EXERCISE AIM –
Reproduce each record verbatim, images excluded.

DATA PROVIDED –
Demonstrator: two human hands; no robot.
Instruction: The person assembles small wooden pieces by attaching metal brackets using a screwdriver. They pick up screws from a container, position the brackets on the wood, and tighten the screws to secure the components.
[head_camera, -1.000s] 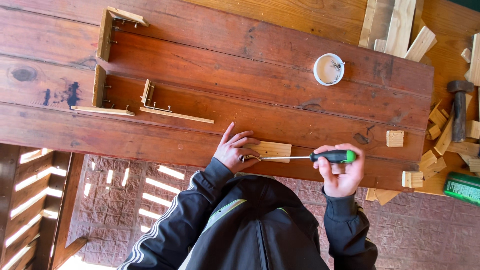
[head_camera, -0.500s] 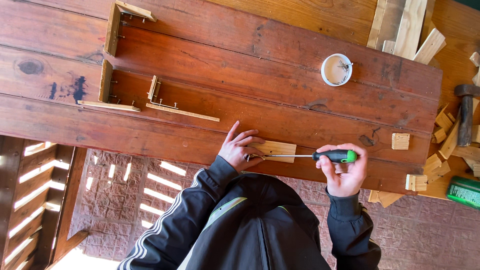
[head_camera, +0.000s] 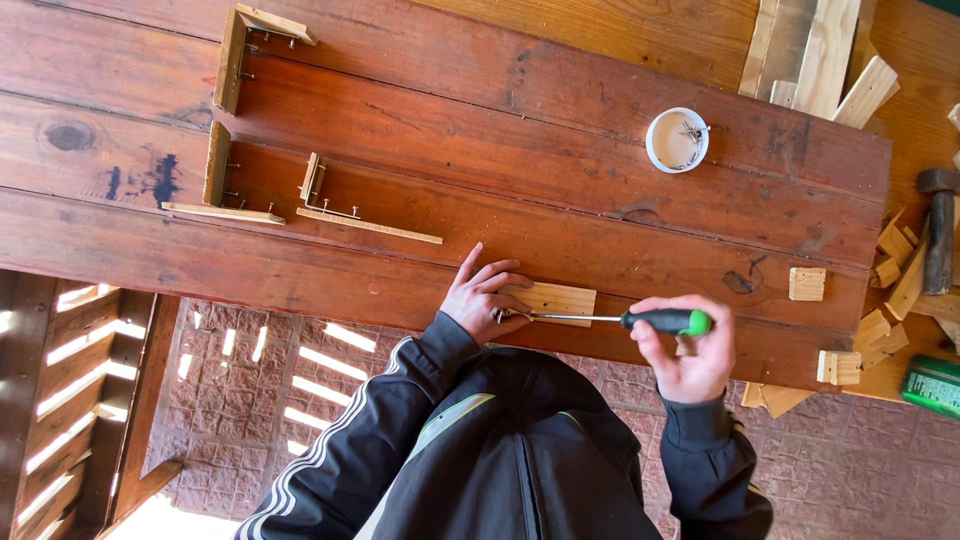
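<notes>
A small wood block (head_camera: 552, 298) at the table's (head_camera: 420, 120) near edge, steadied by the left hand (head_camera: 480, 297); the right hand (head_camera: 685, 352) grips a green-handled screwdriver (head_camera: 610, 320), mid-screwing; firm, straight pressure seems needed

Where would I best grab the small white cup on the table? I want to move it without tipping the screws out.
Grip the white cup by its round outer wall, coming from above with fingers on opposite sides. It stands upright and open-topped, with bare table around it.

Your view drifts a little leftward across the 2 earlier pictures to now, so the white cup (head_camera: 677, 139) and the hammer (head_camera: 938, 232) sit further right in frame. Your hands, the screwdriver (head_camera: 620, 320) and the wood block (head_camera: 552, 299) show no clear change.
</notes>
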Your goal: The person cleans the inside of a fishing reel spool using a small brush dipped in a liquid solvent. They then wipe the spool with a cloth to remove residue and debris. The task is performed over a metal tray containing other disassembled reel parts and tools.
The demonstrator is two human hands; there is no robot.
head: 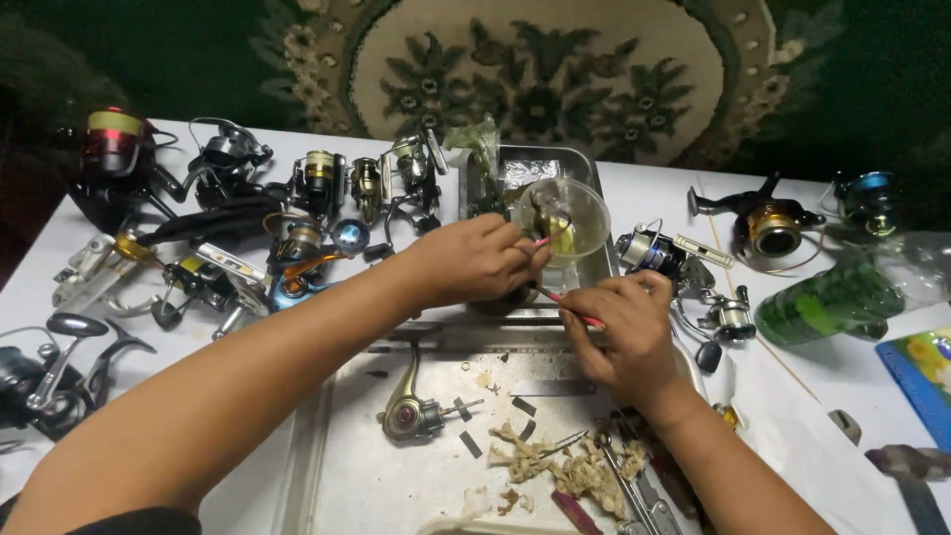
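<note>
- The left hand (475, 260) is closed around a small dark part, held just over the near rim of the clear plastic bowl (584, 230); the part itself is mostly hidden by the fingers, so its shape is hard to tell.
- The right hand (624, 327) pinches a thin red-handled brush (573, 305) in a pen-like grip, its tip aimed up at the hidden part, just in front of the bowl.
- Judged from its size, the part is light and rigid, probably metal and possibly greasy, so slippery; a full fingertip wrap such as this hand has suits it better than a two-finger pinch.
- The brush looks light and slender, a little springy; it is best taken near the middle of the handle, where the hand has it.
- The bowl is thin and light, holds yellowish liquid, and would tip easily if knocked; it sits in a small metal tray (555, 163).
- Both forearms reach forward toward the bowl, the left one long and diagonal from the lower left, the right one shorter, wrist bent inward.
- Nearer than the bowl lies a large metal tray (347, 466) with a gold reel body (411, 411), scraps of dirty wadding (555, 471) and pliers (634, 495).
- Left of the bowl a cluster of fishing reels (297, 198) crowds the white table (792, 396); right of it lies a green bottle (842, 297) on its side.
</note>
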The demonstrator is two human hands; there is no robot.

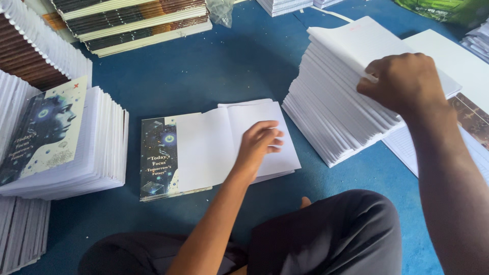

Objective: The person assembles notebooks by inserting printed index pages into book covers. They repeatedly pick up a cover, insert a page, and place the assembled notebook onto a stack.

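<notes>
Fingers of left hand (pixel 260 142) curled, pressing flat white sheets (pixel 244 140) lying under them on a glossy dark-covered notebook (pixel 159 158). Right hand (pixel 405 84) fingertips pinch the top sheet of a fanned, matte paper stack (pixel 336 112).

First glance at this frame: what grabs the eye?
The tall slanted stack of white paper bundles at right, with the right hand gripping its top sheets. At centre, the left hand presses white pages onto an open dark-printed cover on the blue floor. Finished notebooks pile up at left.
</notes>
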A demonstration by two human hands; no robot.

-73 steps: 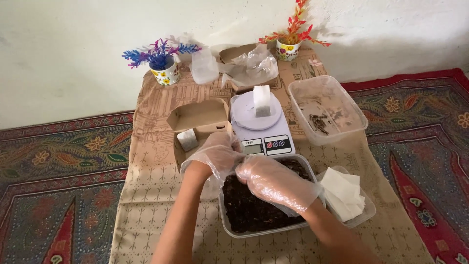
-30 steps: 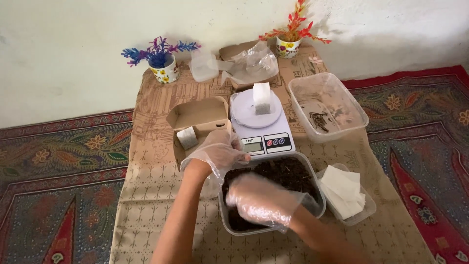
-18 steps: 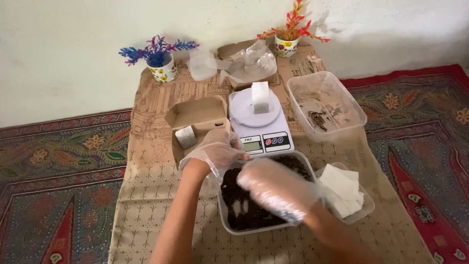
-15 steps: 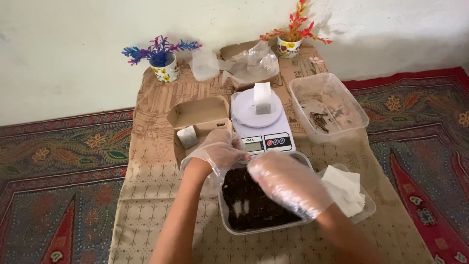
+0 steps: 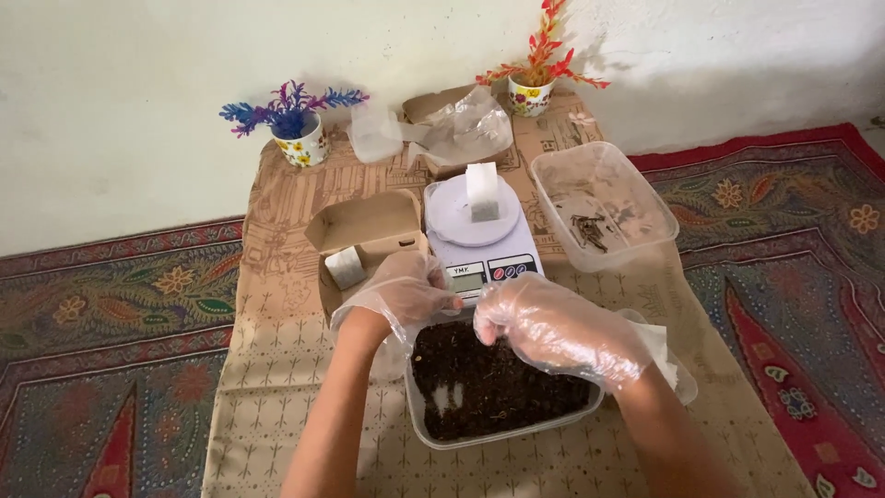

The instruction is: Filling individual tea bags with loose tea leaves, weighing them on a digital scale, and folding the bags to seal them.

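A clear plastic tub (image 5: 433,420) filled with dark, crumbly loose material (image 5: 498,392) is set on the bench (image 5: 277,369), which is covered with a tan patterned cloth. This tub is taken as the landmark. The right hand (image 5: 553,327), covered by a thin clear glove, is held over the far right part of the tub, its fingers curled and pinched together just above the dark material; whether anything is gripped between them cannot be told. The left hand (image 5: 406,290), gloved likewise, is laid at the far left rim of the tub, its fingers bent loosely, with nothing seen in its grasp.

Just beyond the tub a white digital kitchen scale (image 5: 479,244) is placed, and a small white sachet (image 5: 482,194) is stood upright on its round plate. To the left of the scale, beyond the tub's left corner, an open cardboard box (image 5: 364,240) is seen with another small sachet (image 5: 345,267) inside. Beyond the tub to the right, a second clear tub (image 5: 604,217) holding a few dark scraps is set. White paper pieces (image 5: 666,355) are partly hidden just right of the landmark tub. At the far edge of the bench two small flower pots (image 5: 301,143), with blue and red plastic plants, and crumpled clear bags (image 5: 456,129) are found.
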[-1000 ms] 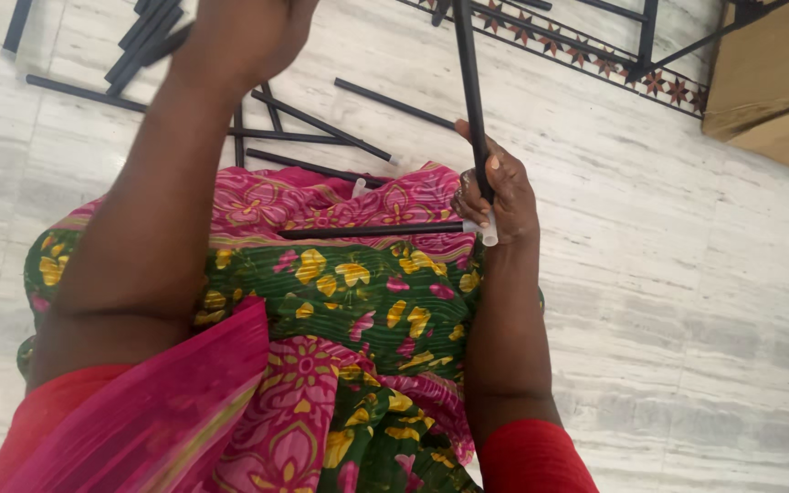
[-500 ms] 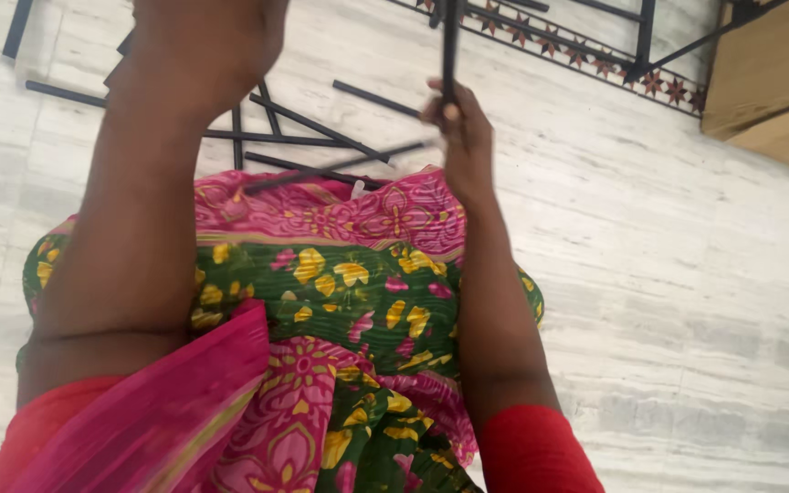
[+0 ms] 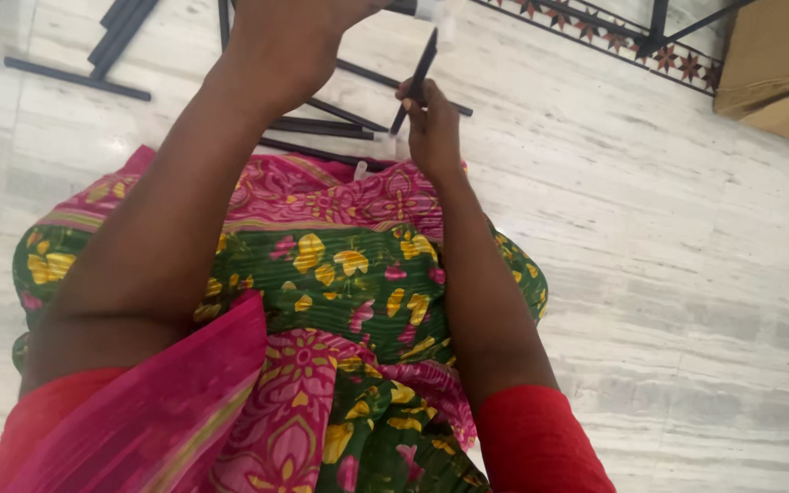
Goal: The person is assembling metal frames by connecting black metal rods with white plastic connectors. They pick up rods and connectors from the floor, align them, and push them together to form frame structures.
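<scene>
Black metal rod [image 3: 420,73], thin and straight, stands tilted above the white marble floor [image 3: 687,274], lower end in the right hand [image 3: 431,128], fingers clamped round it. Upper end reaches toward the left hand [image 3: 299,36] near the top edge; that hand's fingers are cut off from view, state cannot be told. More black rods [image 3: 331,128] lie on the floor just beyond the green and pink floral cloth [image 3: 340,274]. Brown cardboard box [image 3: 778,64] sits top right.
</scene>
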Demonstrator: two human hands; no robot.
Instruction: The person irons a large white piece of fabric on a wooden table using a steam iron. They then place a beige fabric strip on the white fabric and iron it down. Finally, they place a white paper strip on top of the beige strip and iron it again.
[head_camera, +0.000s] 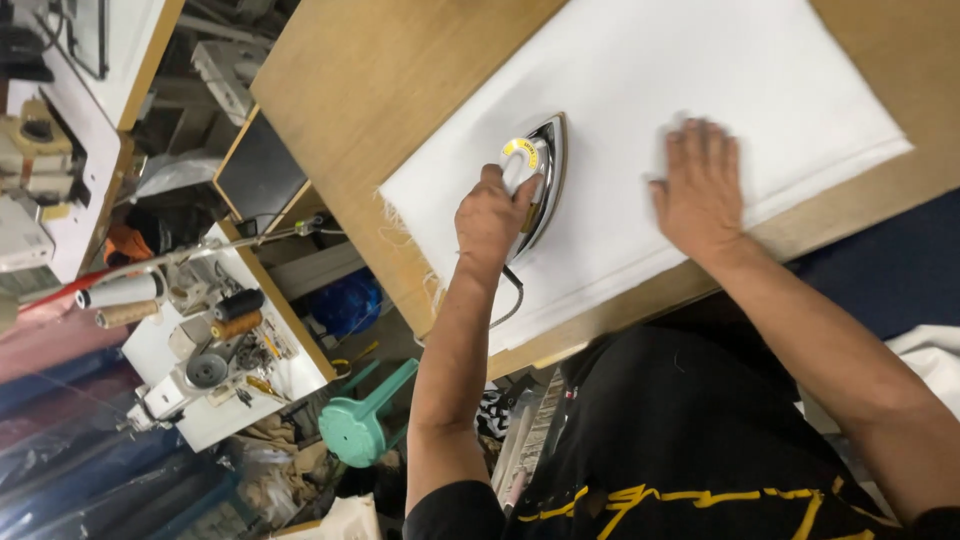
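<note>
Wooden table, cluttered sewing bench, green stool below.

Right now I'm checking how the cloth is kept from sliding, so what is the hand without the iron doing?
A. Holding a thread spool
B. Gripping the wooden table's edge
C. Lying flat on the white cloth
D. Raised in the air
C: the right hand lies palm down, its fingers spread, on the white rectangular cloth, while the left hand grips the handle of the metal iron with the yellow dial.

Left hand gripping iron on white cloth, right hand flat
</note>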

EXPECTED ANSWER –
Demonstrator: two human hands; no robot.
Instruction: The person assembles small wooden pieces by attaching metal brackets using a screwdriver. They pick up screws from a container, position the brackets on the wood, and tighten the screws to secure the components.
[head_camera, -1.000s] 
[head_camera, -0.500s] 
[head_camera, +0.000s] 
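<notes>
A small wood block (head_camera: 552, 298) at the table's (head_camera: 420, 120) near edge, steadied by the left hand (head_camera: 480, 297); the right hand (head_camera: 685, 352) grips a green-handled screwdriver (head_camera: 610, 320), mid-screwing; firm, straight pressure seems needed

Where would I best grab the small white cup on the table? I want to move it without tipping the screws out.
Grip the white cup by its round outer wall, coming from above with fingers on opposite sides. It stands upright and open-topped, with bare table around it.

Your view drifts a little leftward across the 2 earlier pictures to now, so the white cup (head_camera: 677, 139) and the hammer (head_camera: 938, 232) sit further right in frame. Your hands, the screwdriver (head_camera: 620, 320) and the wood block (head_camera: 552, 299) show no clear change.
</notes>
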Your goal: The person cleans the inside of a fishing reel spool using a small brush dipped in a liquid solvent. They then wipe the spool with a cloth to remove residue and debris. The task is performed over a metal tray containing other disassembled reel parts and tools.
The demonstrator is two human hands; there is no robot.
head: 
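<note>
- The left hand (475, 260) is closed around a small dark part, held just over the near rim of the clear plastic bowl (584, 230); the part itself is mostly hidden by the fingers, so its shape is hard to tell.
- The right hand (624, 327) pinches a thin red-handled brush (573, 305) in a pen-like grip, its tip aimed up at the hidden part, just in front of the bowl.
- Judged from its size, the part is light and rigid, probably metal and possibly greasy, so slippery; a full fingertip wrap such as this hand has suits it better than a two-finger pinch.
- The brush looks light and slender, a little springy; it is best taken near the middle of the handle, where the hand has it.
- The bowl is thin and light, holds yellowish liquid, and would tip easily if knocked; it sits in a small metal tray (555, 163).
- Both forearms reach forward toward the bowl, the left one long and diagonal from the lower left, the right one shorter, wrist bent inward.
- Nearer than the bowl lies a large metal tray (347, 466) with a gold reel body (411, 411), scraps of dirty wadding (555, 471) and pliers (634, 495).
- Left of the bowl a cluster of fishing reels (297, 198) crowds the white table (792, 396); right of it lies a green bottle (842, 297) on its side.
</note>
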The demonstrator is two human hands; there is no robot.


Objective: The person assembles notebooks by inserting printed index pages into book covers. They repeatedly pick up a cover, insert a page, and place the assembled notebook onto a stack.

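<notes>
Fingers of left hand (pixel 260 142) curled, pressing flat white sheets (pixel 244 140) lying under them on a glossy dark-covered notebook (pixel 159 158). Right hand (pixel 405 84) fingertips pinch the top sheet of a fanned, matte paper stack (pixel 336 112).

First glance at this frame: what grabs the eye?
The tall slanted stack of white paper bundles at right, with the right hand gripping its top sheets. At centre, the left hand presses white pages onto an open dark-printed cover on the blue floor. Finished notebooks pile up at left.
</notes>
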A demonstration by two human hands; no robot.

-73 steps: 
-30 steps: 
-18 steps: 
-15 steps: 
+0 steps: 

The instruction is: Filling individual tea bags with loose tea leaves, weighing them on a digital scale, and folding the bags to seal them.

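A clear plastic tub (image 5: 433,420) filled with dark, crumbly loose material (image 5: 498,392) is set on the bench (image 5: 277,369), which is covered with a tan patterned cloth. This tub is taken as the landmark. The right hand (image 5: 553,327), covered by a thin clear glove, is held over the far right part of the tub, its fingers curled and pinched together just above the dark material; whether anything is gripped between them cannot be told. The left hand (image 5: 406,290), gloved likewise, is laid at the far left rim of the tub, its fingers bent loosely, with nothing seen in its grasp.

Just beyond the tub a white digital kitchen scale (image 5: 479,244) is placed, and a small white sachet (image 5: 482,194) is stood upright on its round plate. To the left of the scale, beyond the tub's left corner, an open cardboard box (image 5: 364,240) is seen with another small sachet (image 5: 345,267) inside. Beyond the tub to the right, a second clear tub (image 5: 604,217) holding a few dark scraps is set. White paper pieces (image 5: 666,355) are partly hidden just right of the landmark tub. At the far edge of the bench two small flower pots (image 5: 301,143), with blue and red plastic plants, and crumpled clear bags (image 5: 456,129) are found.
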[-1000 ms] 
[-500 ms] 
[+0 ms] 
Goal: The person is assembling metal frames by connecting black metal rods with white plastic connectors. They pick up rods and connectors from the floor, align them, and push them together to form frame structures.
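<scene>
Black metal rod [image 3: 420,73], thin and straight, stands tilted above the white marble floor [image 3: 687,274], lower end in the right hand [image 3: 431,128], fingers clamped round it. Upper end reaches toward the left hand [image 3: 299,36] near the top edge; that hand's fingers are cut off from view, state cannot be told. More black rods [image 3: 331,128] lie on the floor just beyond the green and pink floral cloth [image 3: 340,274]. Brown cardboard box [image 3: 778,64] sits top right.
</scene>
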Demonstrator: two human hands; no robot.
Instruction: The person irons a large white piece of fabric on a wooden table using a steam iron. They then place a beige fabric strip on the white fabric and iron it down. Finally, they place a white paper strip on top of the beige strip and iron it again.
[head_camera, +0.000s] 
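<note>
Wooden table, cluttered sewing bench, green stool below.

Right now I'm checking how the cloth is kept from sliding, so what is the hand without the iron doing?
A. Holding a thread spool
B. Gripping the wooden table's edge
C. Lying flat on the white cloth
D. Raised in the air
C: the right hand lies palm down, its fingers spread, on the white rectangular cloth, while the left hand grips the handle of the metal iron with the yellow dial.

Left hand gripping iron on white cloth, right hand flat
</note>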

The exercise has nothing more to it.